Our users then perform their usual activities. The login problem apparently has been addressed with our latest fix, so we continued the development process. After a couple of minutes, a new bug report came in. And the bug is very weird. Some users using Google Chrome browser, experiencing some oddities interacting with our CMS. Several users report that they need to click
submit button twice before they can login. The problem did not stop there, they said that our system kicked them out after just clicking some menu.
Our first approach is examining our server’s log, to find root cause of this problem. After doing some testing, we found that the server was performing just fine. Our authentication system responds in the correct manner. Based on our experiences, this could means one thing, the problem is on the client’s (browser) side. We then prepared several browser in different conditions, trying to reproduce the weird bug. After doing some tests, we find that only Google Chrome browser has this problem. Any other browser does not have this problem, which is weird, since Chrome has a good reputation related with web technology standards.
Since we have not experienced this problem before, we immediately went back into our first hunch, that the problem is mostly located in the server side. We did quick comparison our current production environment configuration with our development and staging environment, to find differences that could lead to this problem. We found that the only differences between our environment is that our production use nginx’s virtual host heavily. Again, this kind of approach deserves another blog post. So, we splitted our development team into two, the one with backend specialties will investigate our current nginx configuration, whilst our frontend gurus will perform debugging in the browser side.

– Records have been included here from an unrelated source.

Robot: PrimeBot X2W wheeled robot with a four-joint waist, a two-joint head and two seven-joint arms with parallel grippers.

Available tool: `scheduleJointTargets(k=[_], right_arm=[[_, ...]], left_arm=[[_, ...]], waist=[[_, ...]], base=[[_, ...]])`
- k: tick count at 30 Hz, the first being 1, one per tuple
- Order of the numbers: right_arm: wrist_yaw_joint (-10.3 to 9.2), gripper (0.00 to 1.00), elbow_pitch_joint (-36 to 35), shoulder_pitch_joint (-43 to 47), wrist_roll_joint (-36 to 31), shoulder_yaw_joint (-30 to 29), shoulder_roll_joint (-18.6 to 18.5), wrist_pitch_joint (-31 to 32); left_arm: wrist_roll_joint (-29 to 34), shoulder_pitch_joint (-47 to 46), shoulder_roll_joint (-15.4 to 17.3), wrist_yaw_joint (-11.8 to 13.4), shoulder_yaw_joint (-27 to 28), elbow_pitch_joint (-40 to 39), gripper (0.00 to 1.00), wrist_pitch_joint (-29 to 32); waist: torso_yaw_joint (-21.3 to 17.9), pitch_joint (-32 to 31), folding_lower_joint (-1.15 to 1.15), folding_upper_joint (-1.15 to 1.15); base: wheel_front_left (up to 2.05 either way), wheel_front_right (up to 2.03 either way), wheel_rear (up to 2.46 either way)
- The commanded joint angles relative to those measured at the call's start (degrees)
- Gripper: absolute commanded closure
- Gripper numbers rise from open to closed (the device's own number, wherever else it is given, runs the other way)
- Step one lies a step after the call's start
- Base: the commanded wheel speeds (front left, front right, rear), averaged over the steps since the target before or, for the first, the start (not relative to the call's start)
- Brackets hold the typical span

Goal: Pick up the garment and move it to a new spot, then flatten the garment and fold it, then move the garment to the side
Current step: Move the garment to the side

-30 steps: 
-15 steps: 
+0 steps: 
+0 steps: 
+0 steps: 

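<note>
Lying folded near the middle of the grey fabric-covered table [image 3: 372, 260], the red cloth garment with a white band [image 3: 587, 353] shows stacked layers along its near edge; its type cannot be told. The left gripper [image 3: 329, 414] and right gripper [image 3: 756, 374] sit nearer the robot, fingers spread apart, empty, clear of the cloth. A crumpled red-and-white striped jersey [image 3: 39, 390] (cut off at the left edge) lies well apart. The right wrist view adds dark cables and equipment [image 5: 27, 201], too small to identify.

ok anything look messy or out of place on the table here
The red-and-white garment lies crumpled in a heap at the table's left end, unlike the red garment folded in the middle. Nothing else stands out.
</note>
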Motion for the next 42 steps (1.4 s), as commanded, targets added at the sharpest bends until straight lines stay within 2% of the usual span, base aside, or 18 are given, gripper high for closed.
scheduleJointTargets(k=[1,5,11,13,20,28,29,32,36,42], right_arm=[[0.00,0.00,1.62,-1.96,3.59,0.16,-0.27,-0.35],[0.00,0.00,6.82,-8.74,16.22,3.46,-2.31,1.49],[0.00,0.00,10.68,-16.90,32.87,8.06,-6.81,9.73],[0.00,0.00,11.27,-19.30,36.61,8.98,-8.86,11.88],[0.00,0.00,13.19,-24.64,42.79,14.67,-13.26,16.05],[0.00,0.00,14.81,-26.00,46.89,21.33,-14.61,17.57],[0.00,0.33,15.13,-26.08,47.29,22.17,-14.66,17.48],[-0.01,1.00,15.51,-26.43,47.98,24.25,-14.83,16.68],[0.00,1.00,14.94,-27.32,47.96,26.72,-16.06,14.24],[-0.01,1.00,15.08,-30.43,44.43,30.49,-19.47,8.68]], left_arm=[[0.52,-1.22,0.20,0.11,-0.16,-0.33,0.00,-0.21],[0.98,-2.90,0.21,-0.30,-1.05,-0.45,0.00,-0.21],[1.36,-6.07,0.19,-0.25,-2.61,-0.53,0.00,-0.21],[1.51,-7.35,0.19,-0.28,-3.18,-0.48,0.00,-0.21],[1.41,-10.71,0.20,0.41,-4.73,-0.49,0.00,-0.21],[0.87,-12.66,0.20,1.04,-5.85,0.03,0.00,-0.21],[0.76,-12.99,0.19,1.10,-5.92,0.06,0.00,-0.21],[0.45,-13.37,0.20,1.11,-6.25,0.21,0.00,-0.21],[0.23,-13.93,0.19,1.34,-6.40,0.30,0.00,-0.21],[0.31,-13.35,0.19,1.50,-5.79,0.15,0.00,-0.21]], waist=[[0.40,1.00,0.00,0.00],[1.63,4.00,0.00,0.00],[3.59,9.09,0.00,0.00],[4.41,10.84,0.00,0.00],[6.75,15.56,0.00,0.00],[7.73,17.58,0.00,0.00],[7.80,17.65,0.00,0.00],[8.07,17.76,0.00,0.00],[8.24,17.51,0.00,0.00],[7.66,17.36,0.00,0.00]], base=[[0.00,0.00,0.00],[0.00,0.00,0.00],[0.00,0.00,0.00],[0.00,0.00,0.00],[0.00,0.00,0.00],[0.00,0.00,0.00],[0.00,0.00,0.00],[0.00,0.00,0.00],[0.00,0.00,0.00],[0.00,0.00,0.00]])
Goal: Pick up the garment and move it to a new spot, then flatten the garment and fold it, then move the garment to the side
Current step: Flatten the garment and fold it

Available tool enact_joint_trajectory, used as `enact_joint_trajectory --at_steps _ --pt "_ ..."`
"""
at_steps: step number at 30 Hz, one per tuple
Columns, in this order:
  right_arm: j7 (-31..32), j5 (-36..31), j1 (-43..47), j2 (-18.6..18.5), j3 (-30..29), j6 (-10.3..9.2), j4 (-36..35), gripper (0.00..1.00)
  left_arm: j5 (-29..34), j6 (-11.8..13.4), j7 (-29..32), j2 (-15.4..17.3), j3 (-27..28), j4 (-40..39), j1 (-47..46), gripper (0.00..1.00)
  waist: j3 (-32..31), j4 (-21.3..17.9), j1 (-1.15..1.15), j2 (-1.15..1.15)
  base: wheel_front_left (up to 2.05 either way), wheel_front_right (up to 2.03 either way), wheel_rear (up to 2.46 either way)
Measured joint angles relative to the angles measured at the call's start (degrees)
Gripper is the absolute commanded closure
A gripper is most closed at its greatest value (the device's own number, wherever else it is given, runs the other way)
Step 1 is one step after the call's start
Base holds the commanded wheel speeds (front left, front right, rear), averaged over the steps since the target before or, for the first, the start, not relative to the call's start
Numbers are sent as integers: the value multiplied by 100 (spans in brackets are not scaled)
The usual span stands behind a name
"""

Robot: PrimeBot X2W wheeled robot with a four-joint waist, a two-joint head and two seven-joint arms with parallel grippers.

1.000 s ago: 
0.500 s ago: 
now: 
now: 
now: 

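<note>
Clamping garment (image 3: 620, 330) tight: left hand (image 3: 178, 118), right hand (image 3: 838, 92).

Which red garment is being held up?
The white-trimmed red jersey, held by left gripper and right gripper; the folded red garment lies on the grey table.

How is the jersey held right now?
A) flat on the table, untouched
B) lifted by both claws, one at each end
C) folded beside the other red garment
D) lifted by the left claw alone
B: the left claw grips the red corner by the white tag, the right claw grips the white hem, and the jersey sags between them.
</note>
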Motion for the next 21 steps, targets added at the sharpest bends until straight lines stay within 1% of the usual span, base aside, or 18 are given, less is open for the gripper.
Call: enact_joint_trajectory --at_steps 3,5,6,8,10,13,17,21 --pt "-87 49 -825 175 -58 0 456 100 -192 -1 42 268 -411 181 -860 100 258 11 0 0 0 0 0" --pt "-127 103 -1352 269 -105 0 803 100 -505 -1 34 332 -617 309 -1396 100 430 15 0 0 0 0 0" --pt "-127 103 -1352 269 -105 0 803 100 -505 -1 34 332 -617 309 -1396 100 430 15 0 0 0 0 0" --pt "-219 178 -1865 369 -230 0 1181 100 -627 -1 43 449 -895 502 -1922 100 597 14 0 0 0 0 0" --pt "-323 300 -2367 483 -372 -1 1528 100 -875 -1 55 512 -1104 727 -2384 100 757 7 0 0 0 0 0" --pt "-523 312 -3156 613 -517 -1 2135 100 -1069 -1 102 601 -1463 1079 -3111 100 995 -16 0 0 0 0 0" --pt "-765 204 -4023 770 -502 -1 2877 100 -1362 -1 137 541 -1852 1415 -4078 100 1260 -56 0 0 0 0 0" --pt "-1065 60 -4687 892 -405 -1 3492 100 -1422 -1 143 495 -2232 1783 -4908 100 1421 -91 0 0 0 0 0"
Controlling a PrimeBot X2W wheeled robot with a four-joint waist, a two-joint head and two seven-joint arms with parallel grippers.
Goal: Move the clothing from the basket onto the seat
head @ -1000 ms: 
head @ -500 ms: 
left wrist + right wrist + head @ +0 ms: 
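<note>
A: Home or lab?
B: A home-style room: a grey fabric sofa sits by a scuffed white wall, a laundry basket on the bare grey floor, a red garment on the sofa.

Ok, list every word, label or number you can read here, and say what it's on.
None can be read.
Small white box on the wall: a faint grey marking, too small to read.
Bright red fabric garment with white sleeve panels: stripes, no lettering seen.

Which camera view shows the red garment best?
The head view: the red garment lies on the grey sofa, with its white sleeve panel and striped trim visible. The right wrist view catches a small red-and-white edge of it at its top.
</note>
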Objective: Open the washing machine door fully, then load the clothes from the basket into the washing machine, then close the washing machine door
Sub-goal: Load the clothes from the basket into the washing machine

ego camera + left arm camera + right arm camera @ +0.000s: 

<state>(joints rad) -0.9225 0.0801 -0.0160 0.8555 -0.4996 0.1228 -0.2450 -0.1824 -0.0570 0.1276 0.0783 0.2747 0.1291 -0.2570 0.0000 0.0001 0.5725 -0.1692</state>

This scenario was effective, our backend team can easily confirm that our nginx is not having any faulty configuration that cause that problem. So, we can put our focus into frontend debugging. As usual, some queries sent to Google leads us into several StackOverflows discussions, but nothing giving us clear answer about this problem. We fired up the firebug toolbar, and examined what interactions actually happens.
I have to admit, we approached this problem in not efficient way, since by using Firebug, we easily figured out why our user has to click Submit button twice. We found that Chrome is trying to load a favicon file, which does not exist in our newest build. We immediately put our favicon into assets folder and put appropriate code to load it. One engineer is curious and query google with
login keyword leads into interesting StackOverflow discussion at http://stackoverflow.com/questions/8880592/chrome-and-jsessionid. We then went to that discussion in details and found an answer. Finally, somebody had a problem like us in the past and solved it!.
Apparently, Chrome and other WebKit-based browser use different approach in handling pages with redirect. Chrome creates two separate JSESSIONID cookies, first time is when our login form appeared, and one after successful login. Since the content of JSESSIONID has been updated, any further request marked as invalid and system forces user to login again. Following the lead, then we examined our code and put our favicon into proper place. We build new version, deployed them and the problem was gone.
This problem was hard and weird. We spent hours in confusion, but in the end of the day, we went home with new knowledge. This information will be very useful in the future, to help us build a better application.